Instructions to follow:
With pictures excluded, copy word for word the lines in the data below from the line containing "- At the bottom" through the line containing "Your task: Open".
(Beginning of Entries provided)
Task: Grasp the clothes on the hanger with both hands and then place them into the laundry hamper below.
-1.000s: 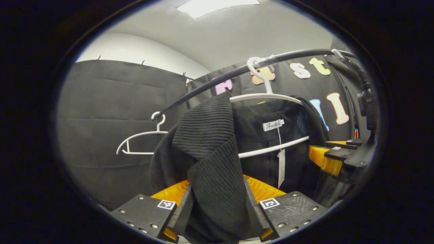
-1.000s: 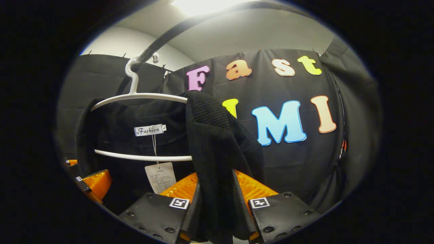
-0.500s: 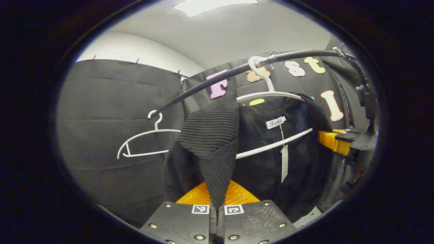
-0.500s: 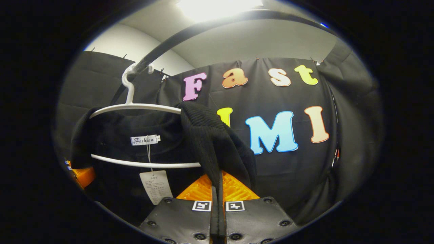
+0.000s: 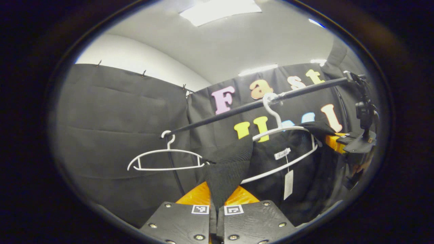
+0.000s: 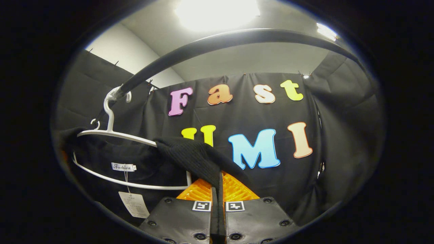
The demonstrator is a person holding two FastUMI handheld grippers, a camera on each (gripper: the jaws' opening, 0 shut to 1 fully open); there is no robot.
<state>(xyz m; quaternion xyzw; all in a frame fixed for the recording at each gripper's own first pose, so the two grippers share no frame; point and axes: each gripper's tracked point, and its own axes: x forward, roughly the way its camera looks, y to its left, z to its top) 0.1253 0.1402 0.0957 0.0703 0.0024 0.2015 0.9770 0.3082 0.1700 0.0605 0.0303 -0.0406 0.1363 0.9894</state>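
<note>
Two black cloth walls (image 5: 118, 128) meet in a corner behind everything, under a pale ceiling with a bright light panel (image 5: 220, 7). A dark clothes rail (image 5: 237, 110) runs across in front of them; in the right gripper view the rail (image 6: 217, 39) arcs overhead. The black ribbed garment (image 5: 271, 169) hangs from a white hanger (image 5: 288, 130) hooked on that rail, and in the right gripper view the garment (image 6: 101, 159) is draped on the same hanger (image 6: 115, 135) at the lower left, its shoulders pulled out sideways off the hanger's ends. A second white hanger (image 5: 166, 161) hangs bare on the rail, farther along and apart from the first.

The left tongs (image 5: 217, 217) are closed to a narrow slit on a fold of the garment's ribbed shoulder (image 5: 225, 169), which stretches taut up from the fingers. The right tongs (image 6: 217, 217) are likewise pinched tight on the other shoulder (image 6: 193, 157), the cloth drawn in a band from the hanger's end to the fingers. In the left gripper view the right tongs (image 5: 339, 142) appear at the far right edge beside the hanger, with cloth at their tip.

A white neck label (image 6: 123, 166) sits inside the collar, and a paper tag (image 6: 134, 204) dangles from it on a string; the tag (image 5: 288, 184) also hangs below the hanger's lower bar in the left gripper view.
</note>
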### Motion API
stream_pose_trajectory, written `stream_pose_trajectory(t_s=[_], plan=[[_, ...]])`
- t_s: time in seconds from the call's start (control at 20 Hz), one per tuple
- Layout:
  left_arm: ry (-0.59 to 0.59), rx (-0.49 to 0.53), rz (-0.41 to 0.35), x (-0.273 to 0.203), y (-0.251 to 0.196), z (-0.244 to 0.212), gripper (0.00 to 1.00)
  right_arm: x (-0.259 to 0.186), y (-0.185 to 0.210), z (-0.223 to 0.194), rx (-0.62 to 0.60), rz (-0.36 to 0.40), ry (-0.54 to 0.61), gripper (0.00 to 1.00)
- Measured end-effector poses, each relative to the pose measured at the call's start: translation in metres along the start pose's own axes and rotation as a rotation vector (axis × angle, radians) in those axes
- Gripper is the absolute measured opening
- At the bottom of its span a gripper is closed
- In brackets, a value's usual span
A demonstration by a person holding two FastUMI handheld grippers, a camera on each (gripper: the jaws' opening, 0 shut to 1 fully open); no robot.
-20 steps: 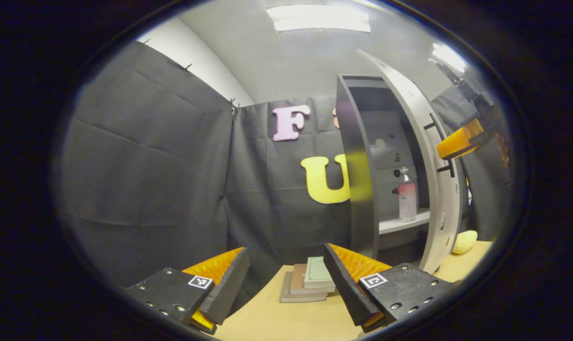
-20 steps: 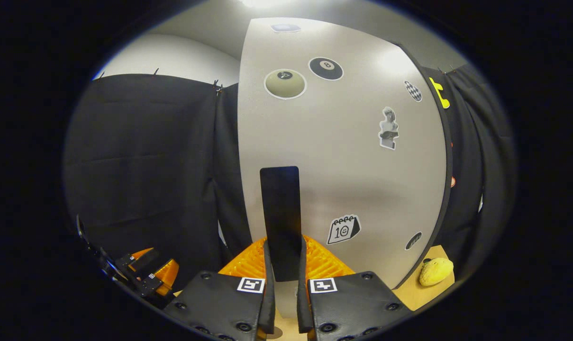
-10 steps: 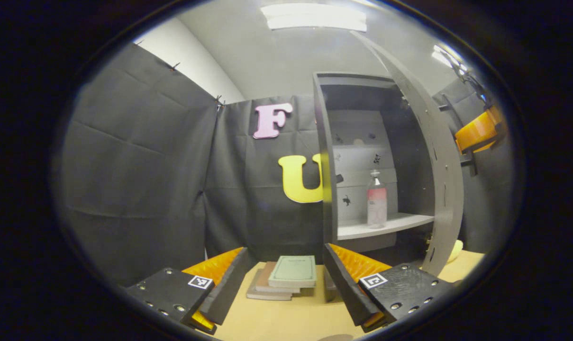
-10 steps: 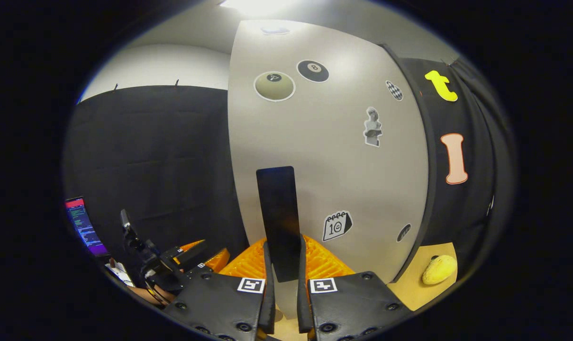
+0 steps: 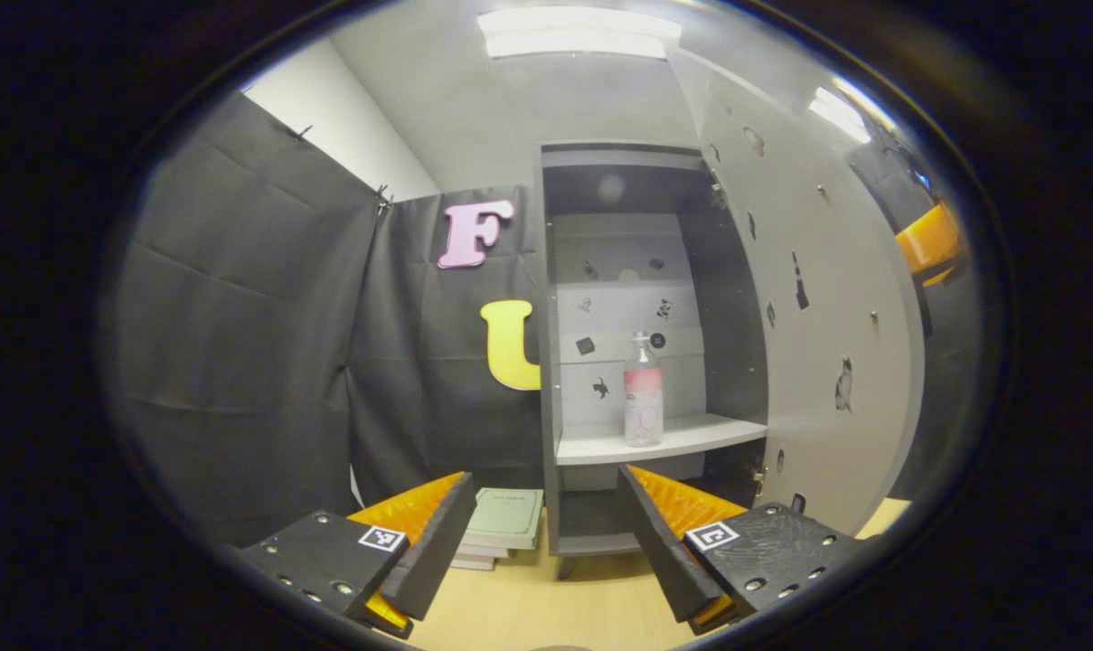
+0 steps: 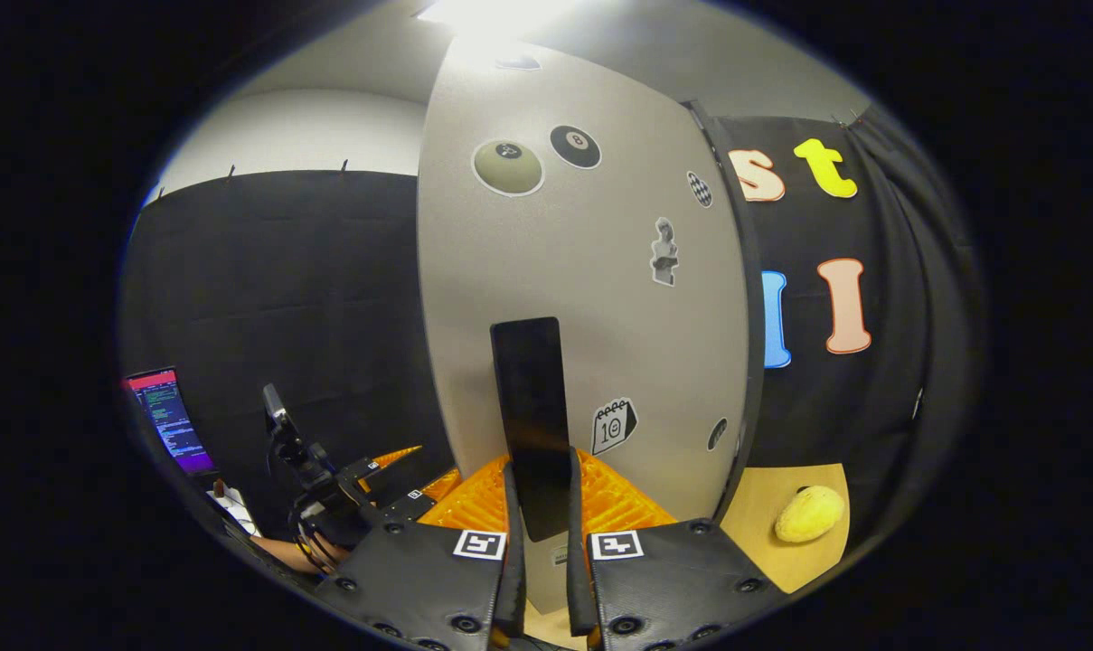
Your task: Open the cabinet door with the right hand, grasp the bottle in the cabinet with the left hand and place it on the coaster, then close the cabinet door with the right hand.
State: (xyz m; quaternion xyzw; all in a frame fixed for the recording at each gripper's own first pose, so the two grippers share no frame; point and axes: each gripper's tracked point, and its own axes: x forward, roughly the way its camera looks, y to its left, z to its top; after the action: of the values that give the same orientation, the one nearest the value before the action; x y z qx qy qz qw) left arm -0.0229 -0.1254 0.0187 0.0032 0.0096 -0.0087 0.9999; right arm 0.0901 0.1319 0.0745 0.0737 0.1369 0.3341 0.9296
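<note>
A black-draped booth closes in a pale wooden table (image 5: 546, 606), and at the centre of the left gripper view stands a grey cabinet (image 5: 546, 362) with its interior exposed. The cabinet door (image 5: 826, 298) is swung wide and fills the right of that frame, its inner face toward the camera.

In the right gripper view the door's outer face (image 6: 582, 289), dotted with stickers, rises through the middle of the frame. The right gripper (image 6: 539, 579) has its fingers closed tight on the dark vertical handle (image 6: 532, 416), one on each side, at its lower end.

The bottle (image 5: 643, 391) (clear, with a pink label) stands upright on the cabinet's white shelf (image 5: 682, 438), just right of centre in the left gripper view. The left gripper (image 5: 546, 533) holds nothing; its fingers are spread wide at the bottom of the frame. The bottle sits above and beyond that gap, slightly nearer the right-hand finger, with its long axis vertical. So the reach looks to be forward and up, shifted a little toward frame right, bringing the fingers either side of the bottle's body.

A stack of notebooks (image 5: 503, 524) lies on the table left of the cabinet foot. A yellow lumpy object (image 6: 808, 514) rests on the table at the lower right of the right gripper view. I cannot pick out a coaster.
</note>
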Motion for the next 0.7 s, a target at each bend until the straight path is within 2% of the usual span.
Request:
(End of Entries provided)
Completed task:
- At the bottom of its span a gripper is closed
- In brackets, a value's usual span
A demonstration by a person holding two FastUMI handheld grippers, a camera on each (gripper: the jaws' opening, 0 shut to 1 fully open); no robot.
-20 steps: 
-20 steps: 
-10 steps: 
-10 steps: 
+0 steps: 
+0 steps: 
Your task: Open the cabinet door with the right hand, grasp the bottle in the cabinet with the left hand and place it on the coaster, then close the cabinet door with the right hand.

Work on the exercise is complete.